Allows employees to book rooms at hotels.

    public class BookingService {

// Collaborators (?)

Booking book(<?> employeeId, <?> hotelId, <?> roomType, Date checkIn, Date checkOut);

}

Rules

  • Booking should contain a unique ID, employeeId, hotelId, roomType, checkIn and checkOut.
  • Check out date must be at least one day after the check in date.
  • Validate if the hotel exists and room type is provided by the hotel
  • Verify if booking is allowed according to the booking policies defined, if any. See Booking Policy Service for more details.
  • Booking should only be allowed if there is at least one room type available during the whole booking period.
  • Keep track of all bookings. E.g. If hotel has 5 standard rooms, we should have no more than 5 bookings in the same day.
  • Hotel rooms can be booked many times as long as there are no conflicts with the dates.
  • Return booking confirmation to the employee or error otherwise (exceptions can also be used).

Kata guidelines

  • Outside-In TDD should be used.
  • Starting from acceptance tests, one at a time.
  • Define your acceptance tests as small vertical slices, involving at least two services.
  • Once a failing acceptance test is compiling and failing for the right reasons (services are not implemented), start

unit testing the services, one public method at a time.

Design guidelines

  • The public interface of the services cannot be changed, except their constructors in order to inject collaborators.
  • <?> can be replaced with whichever type or primitive you prefer.
  • Services should not have circular dependencies, that means if service A uses B, service B cannot use service A.
  • Services should not have any state.
  • Persistent data should be stored in a (in-memory) repository.
  • Create a good package structure, respecting the different users and areas of the application.

Kata variations

Bellow are a few variations of this kata that you can mix and match.

1. Defined Services, undefined public interfaces

In this variation you still need to use the 4 services defined above, but are totally free to create whichever methods you like in each one of the services.

2. Undefined initial design (Advanced)

In this variation, all the business requirements for the 3 different actors remain the same, but you are free to design the way you like.

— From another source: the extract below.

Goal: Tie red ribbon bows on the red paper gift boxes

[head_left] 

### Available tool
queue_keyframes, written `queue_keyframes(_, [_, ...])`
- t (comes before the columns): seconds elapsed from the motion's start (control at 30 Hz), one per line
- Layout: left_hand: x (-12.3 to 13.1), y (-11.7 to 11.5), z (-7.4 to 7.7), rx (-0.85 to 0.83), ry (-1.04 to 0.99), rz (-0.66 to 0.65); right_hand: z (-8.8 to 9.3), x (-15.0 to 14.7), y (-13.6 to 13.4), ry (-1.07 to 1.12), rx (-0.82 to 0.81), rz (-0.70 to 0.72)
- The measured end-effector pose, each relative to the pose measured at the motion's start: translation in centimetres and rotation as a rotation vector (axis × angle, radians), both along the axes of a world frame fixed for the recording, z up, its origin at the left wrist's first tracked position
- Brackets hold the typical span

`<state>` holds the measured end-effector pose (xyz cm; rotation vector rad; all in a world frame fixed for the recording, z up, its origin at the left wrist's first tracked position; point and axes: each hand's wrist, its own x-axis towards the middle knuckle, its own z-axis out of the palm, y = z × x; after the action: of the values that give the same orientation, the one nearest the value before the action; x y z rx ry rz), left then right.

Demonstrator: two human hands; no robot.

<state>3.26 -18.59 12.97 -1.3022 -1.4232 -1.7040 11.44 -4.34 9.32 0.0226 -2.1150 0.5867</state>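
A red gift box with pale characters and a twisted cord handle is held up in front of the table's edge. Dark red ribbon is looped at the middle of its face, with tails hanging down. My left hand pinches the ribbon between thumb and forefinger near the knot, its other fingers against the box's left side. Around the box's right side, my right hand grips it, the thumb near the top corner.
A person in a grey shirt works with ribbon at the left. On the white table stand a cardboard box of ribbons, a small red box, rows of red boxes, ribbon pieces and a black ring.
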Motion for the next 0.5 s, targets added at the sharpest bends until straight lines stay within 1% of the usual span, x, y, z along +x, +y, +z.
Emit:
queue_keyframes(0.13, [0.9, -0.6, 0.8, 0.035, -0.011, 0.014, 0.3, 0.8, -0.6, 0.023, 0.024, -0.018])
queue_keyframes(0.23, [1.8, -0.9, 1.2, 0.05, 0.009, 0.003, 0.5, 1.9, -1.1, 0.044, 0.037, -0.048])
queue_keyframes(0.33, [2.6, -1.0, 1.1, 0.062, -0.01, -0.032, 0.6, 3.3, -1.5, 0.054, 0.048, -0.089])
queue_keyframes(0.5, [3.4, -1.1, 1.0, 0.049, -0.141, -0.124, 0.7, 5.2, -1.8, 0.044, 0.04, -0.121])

No need to stick to the 4 services.

3. Hotel booking policies

In the original requirements, only room types are taken into account. In this variation, we can also assign which hotels are allowed by each company or for each employee. E.g. A company may allow bookings for standard rooms and junior suites for hotel "1" and but only allow standard room for hotel "2". Same for employee policies.

4. Overbooking policy

Additional rule: some hotels may allow a small percentage of overbooking. E.g. 5%.

5. Strict component boundaries

In this variation, each service represents the public interface of a business component (functional area or bounded context). All the internals should not be accessible by any other service. Components can only interact via their public interface. E.g. Service A can talk to Service B, but not with Repository B.

6. Sequence Diagram Only

In this variation, you don't need to write any tests or code. You should only create a sequence diagram at code level (collaborators, methods, parameters, return types, data structures, etc) representing the detailed solution. The sequence diagram should represent the interaction of the 3 actors with the services and the internals of each service, including their collaboration with other services and internal collaborators.